Apple a-t-il décidé de revenir aux fondamentaux et de se concentrer sur l'innovation à venir plutôt que la défense judiciaire de ses innovations passées ? La firme de Cupertino a annoncé ce week-end la conclusion d'un accord avec HTC, qui met fin à toutes les procédures judiciaires engagées entre HTC et Apple, et prévoit une licence réciproque pour des brevets actuels et futurs pour les 10 prochaines années. "Les termes de l'accord sont confidentiels", prévient le court communiqué.

En guise de commentaire, le président de HTC  Peter Chou s'est dit ravi que HTC puisse "se concentrer sur l'innovation plutôt que sur des procès", tandis que le président d'Apple Tim Cook a assuré que la firme "restera hautement concentrée sur l'innovation produit".
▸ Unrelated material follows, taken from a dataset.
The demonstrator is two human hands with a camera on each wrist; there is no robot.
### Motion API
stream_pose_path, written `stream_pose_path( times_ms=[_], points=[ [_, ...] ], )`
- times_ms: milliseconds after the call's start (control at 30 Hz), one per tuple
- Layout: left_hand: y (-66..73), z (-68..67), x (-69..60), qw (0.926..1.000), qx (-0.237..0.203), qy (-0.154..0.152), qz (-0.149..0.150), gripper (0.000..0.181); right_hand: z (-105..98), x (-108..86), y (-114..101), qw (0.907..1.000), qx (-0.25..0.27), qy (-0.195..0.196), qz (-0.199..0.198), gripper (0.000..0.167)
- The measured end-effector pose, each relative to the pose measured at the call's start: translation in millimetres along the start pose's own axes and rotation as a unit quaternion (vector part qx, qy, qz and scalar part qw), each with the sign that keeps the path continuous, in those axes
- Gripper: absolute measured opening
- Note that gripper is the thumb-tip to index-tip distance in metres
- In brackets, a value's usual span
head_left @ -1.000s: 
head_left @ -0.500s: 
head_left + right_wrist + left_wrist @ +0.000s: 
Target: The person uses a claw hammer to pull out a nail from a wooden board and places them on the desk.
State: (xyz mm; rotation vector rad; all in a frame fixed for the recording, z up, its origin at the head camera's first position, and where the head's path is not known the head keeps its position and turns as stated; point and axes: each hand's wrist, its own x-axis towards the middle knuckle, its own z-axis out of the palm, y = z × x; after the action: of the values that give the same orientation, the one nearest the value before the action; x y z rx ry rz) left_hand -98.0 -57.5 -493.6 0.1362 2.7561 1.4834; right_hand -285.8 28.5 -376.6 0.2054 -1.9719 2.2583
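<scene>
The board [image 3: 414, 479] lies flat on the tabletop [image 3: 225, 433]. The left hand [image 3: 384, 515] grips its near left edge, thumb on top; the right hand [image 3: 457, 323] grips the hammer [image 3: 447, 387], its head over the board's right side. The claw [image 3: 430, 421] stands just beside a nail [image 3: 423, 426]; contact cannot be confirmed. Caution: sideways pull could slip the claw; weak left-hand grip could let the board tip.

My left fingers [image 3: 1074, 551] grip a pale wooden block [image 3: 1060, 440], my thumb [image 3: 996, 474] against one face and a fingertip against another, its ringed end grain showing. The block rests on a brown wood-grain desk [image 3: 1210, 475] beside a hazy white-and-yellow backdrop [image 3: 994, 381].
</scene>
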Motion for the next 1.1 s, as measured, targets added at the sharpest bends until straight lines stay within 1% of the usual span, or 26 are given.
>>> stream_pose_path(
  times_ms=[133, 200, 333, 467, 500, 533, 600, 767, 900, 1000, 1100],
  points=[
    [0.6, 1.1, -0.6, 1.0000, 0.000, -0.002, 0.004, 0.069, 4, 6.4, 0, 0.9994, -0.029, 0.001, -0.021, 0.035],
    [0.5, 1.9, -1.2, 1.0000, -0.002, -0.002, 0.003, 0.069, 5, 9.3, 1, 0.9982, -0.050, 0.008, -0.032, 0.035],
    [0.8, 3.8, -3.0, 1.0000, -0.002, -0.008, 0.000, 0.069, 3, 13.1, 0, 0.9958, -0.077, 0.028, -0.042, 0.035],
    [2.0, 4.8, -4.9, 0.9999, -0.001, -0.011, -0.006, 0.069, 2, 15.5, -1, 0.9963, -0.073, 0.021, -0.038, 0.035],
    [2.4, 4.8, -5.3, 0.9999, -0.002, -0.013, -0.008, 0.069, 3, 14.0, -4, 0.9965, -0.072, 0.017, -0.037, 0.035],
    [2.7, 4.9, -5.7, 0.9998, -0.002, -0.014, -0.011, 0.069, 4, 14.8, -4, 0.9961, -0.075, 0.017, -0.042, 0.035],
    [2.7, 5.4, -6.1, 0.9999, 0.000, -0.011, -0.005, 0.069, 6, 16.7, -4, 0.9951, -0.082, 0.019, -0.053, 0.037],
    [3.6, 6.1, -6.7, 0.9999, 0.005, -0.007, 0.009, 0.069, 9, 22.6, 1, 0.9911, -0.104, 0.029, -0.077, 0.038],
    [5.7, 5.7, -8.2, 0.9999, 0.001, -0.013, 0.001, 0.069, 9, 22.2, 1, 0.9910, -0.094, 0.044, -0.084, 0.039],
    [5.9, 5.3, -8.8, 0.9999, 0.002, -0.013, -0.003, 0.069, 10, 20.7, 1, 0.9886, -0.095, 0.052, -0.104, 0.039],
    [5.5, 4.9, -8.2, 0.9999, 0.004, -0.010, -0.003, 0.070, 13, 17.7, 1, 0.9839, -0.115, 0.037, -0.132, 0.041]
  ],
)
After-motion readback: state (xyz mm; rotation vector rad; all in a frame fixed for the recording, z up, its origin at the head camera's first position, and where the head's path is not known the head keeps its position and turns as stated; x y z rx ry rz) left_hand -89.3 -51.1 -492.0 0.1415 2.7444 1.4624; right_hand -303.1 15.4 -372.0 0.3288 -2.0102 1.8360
Il y a différentes manières d'interpréter l'accord. Quelques pistes :

  • HTC avait les moyens de faire interdire l'iPhone 5 aux Etats-Unis, grâce à des brevets portant sur la technologie 4G/LTE embarquée dans le nouveau smartphone d'Apple. La puissante Commission Internationale du Commerce (ITC) avait prévenu en septembre dernier que l'entreprise taïwanaise avait de sérieux arguments à faire valoir contre Apple. Dans le communiqué, Apple reconnaît implicitement qu'il doit lui aussi acheter des licences sur des technologies appartenant à HTC, l'accord étant dans les deux sens ;
  • HTC possédait des brevets vendus par Google pour l'aider dans son combat contre Apple. En signant un accord de licence, la firme de Cupertino neutralise l'action de son adversaire ;
  • HTC n'est plus un acteur majeur sur le marché des smartphones sous Android. La firme se positionne désormais sur les smartphones sous Windows Phone 8, qui pourraient aider Apple à limiter la très forte percée d'Android. Un non-dit de l'accord pourrait être que HTC s'éloigne effectivement du système d'exploitation de Google ;
  • HTC avait signé dès 2010 un accord de licence avec Microsoft, portant sur Android. Pour commercialiser des smartphones sous Android, HTC doit donc désormais payer à la fois Microsoft et Apple. Ce qui ne peut qu'encourager encore davantage HTC à changer de cheval pour préferer Windows Phone 8, dont les conditions financières proposées par Microsoft pourraient même être plus avantageuses qu'Android ;
  • En bénéficiant d'un accord de licences sur des brevets Apple, HTC pourra intégrer aux produits sous Windows Phone 8 des technologies auxquelles ses concurrents n'auront pas accès, en particulier Samsung. Le fabricant taïwanais y trouve donc un avantage concurrentiel direct.
  • Apple peut désormais se concentrer sur les deux procédures majeures en cours, dont les enjeux sont beaucoup plus importants. L'une contre Samsung, et l'autre contre Motorola Mobility, c'est-à-dire directement contre Google.